Says Ellefson, "I grew up in the Midwest, so a lot of the stuff I heard was on the radio, stuff like Kiss, Styx, Foreigner, BTO. It was kind of the arena rock of those days. I heard it on the radio station WLS out of
Chicago while I was riding the school bus as a kid, probably when I was about ten years old. By eleven, I got a bass guitar. By twelve, I put my first band together, and by thirteen, I was actually gigging professionally."
He explains his relationship with Dave Mustaine as follows: "For Dave, to have someone like me who would be his stalwart, right hand man over the years - because it's not easy starting a band. Bands gobble guys up, man. It's a hard life. It's not like we had a bunch of money. We had opportunity, but that's about it. So Dave and I, I'd say our story is really kind of an American success story even on a business level: Here's two guys that agreed that this is what we were going to go do and we started with nothing and turned it into something."

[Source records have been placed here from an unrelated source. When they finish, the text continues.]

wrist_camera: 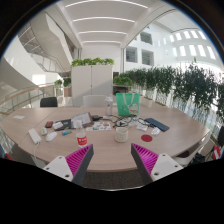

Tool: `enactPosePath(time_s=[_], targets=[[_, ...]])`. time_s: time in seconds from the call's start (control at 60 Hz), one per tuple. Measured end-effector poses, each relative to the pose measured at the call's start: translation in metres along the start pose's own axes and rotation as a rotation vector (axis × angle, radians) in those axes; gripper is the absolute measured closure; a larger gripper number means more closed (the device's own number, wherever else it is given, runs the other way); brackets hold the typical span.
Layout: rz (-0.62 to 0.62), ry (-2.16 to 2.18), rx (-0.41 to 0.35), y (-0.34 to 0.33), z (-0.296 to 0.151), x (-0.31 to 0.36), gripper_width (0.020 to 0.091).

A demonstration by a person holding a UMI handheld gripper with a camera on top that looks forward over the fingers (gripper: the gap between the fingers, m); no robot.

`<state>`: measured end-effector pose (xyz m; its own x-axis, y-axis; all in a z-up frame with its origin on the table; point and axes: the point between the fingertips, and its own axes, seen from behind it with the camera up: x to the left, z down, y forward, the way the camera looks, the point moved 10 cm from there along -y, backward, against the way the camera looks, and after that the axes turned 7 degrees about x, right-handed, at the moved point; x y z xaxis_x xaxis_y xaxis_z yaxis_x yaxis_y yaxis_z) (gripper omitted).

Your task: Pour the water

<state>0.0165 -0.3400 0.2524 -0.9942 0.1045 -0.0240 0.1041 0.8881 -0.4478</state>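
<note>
Tongs [112,160] are hanging wide open in front of me, gripping nothing, the magenta pads [80,158] showing on the inner faces of both fingers with bare wood between them. I'm looking over a big oval wooden counter [100,152] that is carrying a scatter of things well beyond the fingers. A small clear cup [121,133] is standing just ahead of the gap between the fingers, and I'm not able to tell whether it is holding any water. A pink cup [82,141] is sitting ahead of the left finger, and a small red lid-like thing [146,137] is lying to the right of the clear cup. Farther back a green bag [127,103] is standing upright, with a clear bottle [110,108] just beside it, hard to make out. The rest of the clutter is too small to name: dark flat shapes, papers, cables. Green plants [185,88] are lining the right side beyond the counter, and white cabinets [93,79] are standing behind it.
</note>
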Motion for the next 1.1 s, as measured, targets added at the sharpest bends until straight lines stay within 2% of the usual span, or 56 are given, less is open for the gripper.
enactPosePath(time_s=[0.233, 0.383, 0.55, 0.683, 0.917, 0.95, 0.983, 1.0, 1.05, 1.1], targets=[[-0.078, -0.005, 0.003, 0.023, 0.016, -0.005, 0.0272], [-0.185, -0.027, -0.024, 0.066, 0.031, 0.028, 0.0271], [-0.269, -0.056, -0.019, 0.14, 0.048, 0.08, 0.027], [-0.321, -0.088, -0.031, 0.211, 0.044, 0.123, 0.027], [-0.278, -0.121, -0.103, 0.312, 0.015, 0.163, 0.0273], [-0.285, -0.121, -0.094, 0.32, 0.015, 0.168, 0.0325], [-0.305, -0.121, -0.091, 0.328, 0.014, 0.168, 0.0474], [-0.297, -0.128, -0.096, 0.331, 0.013, 0.168, 0.0603], [-0.288, -0.135, -0.115, 0.335, 0.01, 0.169, 0.0607], [-0.275, -0.155, -0.109, 0.333, 0.012, 0.173, 0.066]])
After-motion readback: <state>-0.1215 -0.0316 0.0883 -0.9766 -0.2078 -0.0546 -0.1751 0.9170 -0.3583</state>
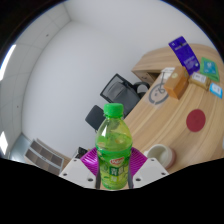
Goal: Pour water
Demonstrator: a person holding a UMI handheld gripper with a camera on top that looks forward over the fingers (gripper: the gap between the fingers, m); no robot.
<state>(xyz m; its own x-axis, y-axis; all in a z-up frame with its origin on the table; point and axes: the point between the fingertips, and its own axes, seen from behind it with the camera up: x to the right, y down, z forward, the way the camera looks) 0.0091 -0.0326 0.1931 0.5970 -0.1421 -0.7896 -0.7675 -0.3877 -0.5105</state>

And did you know Ellefson wrote a book some years back? He did; it's called Making
Music Your Business, and as he explains it, "It was kind of a way to give something back to our fans. Especially the musicians who, like all of us...You can't really go to school to learn it. Everybody's career path is different. But there's so much in the business that you figure out on your own and I thought it would be a cool way to give something back, that was my motive behind it."